Combinando técnicas eletroquímicas com outras medições bioanalíticas, o EET mediado cria novas oportunidades para eletrofermentação e bioeletrocatálise. O uso convencional de eletrocatalisadores orgânicos, inorgânicos ou enzimáticos apresenta desafios devido ao seu alto custo e são propensos à degradação. Alternativamente, o uso de micróbios como eletrocatalisadores vivos oferece uma solução mais barata e escalável devido às habilidades de auto-reparo e auto-replicação dos micróbios39. L. plantarum, geralmente reconhecida como uma bactéria segura do ácido lático, é um chassi particularmente intrigante. Usando configurações eletroquímicas idênticas descritas neste protocolo, mostramos anteriormente que L. plantarum pode fermentar suco de couve sob condições de EET e acelerar o fluxo metabólico para produzir mais produtos finais de fermentação, como lactato, acetato e succinato13; Esses ácidos orgânicos são compostos de sabor essenciais na fermentação de alimentos. Isso implica que, usando técnicas eletroquímicas, o EET mediado em L. plantarum pode ser potencialmente sequestrado para manipular o fluxo metabólico, alterar os sabores dos alimentos ou produzir produtos químicos valiosos.

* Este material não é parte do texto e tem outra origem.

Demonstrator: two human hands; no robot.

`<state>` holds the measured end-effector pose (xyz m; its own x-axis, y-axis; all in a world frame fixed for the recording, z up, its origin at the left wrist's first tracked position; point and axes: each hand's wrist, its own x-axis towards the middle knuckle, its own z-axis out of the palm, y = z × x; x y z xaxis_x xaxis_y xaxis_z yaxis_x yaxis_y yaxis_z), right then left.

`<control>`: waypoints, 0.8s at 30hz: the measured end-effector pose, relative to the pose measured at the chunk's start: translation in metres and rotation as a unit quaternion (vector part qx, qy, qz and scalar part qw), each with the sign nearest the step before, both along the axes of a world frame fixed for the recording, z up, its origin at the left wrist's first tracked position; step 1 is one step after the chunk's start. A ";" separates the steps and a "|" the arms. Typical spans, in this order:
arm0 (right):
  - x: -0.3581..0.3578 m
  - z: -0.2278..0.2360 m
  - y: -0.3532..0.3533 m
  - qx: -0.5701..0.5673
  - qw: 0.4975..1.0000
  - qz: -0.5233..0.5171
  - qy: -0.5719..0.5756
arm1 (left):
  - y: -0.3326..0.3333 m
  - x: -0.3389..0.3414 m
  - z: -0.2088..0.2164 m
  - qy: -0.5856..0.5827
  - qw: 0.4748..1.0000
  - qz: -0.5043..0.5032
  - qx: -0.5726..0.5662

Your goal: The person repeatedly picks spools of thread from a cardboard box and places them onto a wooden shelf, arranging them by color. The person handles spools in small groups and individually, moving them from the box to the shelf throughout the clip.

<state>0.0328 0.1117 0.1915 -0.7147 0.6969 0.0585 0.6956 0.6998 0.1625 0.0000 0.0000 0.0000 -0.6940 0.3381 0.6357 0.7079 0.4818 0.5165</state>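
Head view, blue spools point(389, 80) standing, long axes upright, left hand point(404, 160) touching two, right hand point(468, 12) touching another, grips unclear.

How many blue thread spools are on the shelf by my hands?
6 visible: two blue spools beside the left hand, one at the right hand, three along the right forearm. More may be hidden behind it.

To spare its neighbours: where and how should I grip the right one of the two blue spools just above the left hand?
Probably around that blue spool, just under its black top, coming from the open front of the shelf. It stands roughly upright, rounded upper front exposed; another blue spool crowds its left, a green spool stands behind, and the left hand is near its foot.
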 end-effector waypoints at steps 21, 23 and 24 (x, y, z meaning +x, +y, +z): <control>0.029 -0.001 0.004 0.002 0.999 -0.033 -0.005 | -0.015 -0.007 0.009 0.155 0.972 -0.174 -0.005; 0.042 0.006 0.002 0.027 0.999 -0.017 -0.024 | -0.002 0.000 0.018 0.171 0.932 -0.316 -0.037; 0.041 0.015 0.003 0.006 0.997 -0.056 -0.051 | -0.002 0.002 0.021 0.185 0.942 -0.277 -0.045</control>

Vale ressaltar que as técnicas eletroquímicas apresentadas neste protocolo podem não apenas ser aplicadas a L. plantarum, mas também podem ser aplicadas genericamente a outros micróbios nativos ou modificados que realizam EET mediado40,41. Diferentes mediadores eletrônicos, como flavina, ferroceno, vermelho neutro, ferricianeto, lawsona e menadiona, podem ser selecionados com base no mecanismo de transferência de elétrons do micróbio específico que está sendo usado22,42. Além disso, o protocolo BES estabelecido neste trabalho pode ser estendido a exoeletrogênios que realizam EET sem mediador, como demonstrado anteriormente com as espécies de Shewanella e Geobacter 43,44. Um meio de crescimento otimizado deve ser usado para apoiar a atividade celular do micróbio específico para facilitar seu desempenho no EET. Este protocolo ajusta os parâmetros para EET mediado por DHNA em L. plantarum, mas modificações são esperadas quando um micróbio diferente e mediadores eletrônicos são aplicados.